I didn't know what else to do, but just come in here and write down what I'm feeling. This empty-nesting is for the birds ~ what a statement, for real!! You know, I wanted my girls to find great guys - men with passion for life, fire and spit, guys who make them melt and their knees buckle. Daughter #1 has found that kind of fella and has already flown from my coop. My gal with imagination and drive, left me holding the glue gun and tinsel to figure it out for myself.
Daughter #2, might have found that fella with the fire (that's yet to be seen). They just left for the evening, headed out around the pond and on up through the woods out to the main road. I watched until I couldn't see anymore lights. My horsey girl who gets under my skin has taken her sweet time, and low and behold has found her a fella and he has taken my place in the barn. Go figure....

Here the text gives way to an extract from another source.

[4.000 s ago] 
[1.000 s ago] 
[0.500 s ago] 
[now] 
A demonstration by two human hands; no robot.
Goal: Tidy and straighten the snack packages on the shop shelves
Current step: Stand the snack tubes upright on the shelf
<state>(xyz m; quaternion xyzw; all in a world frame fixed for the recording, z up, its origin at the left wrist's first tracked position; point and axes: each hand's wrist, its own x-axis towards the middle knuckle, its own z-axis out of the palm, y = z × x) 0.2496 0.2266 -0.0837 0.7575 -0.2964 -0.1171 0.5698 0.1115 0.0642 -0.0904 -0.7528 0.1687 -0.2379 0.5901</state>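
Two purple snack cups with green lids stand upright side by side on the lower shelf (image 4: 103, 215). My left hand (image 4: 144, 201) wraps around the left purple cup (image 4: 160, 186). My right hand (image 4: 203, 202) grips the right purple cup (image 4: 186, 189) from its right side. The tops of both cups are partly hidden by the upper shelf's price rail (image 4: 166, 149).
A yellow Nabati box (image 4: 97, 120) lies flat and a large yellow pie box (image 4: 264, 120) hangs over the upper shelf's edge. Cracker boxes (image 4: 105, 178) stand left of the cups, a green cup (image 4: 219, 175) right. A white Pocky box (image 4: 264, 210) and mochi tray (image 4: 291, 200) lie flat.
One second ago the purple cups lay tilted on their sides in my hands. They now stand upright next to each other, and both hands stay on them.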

I put on my 70's music that THEY had to help me load on all these IPODS, and mini things and wires and such, but I got it going. I thought it would lift my spirits. I'm waiting on hubby to come home so we can eat this spaghetti meal. Daughter #1 and boyfriend are coming by to eat a little too. I was telling her how empty I was feeling and she just thought this was a hoot. It's very unlike me to feel like I don't know what I'm supposed to be doing, but I do. I could get started on holiday cleaning this evening. It looks like Santa came and all the reindeer made a bee-line through every floor in this house and kicked things everywhere on their way out.
I'm thinking I'll just pour myself a little glass of vino and watch the pretty fire and listen to Eric Clayton, Neil Young.. somebody I know the words to. I remember when they were little girls and I just wanted some time to myself. How I wished for a babysitter to please just come for a while and I would run around like a chicken with its head cut off running errands - just trying to stay caught up.
With this new guy taking up my precious daughter's time and me getting the boot, it's just a weird feeling, like I've lost touch with her. How do you Moms before me do this? I really don't like this. Is it about control issues??
Did you know there are just tons of information on "empty nesting" out there. I googled it just to see what was going on with it and WOW ~ support groups, blogs, help lines, OMG! I'm not at that point - it's just tonight it feels different. It's the creepy silence. We are a loud family when we're together- sometimes organized, but more often unorganized, chaos. Everyone speaks at once, dogs are trying to get in on it, etc. I know I'll figure it out, but a quiet house is very different house.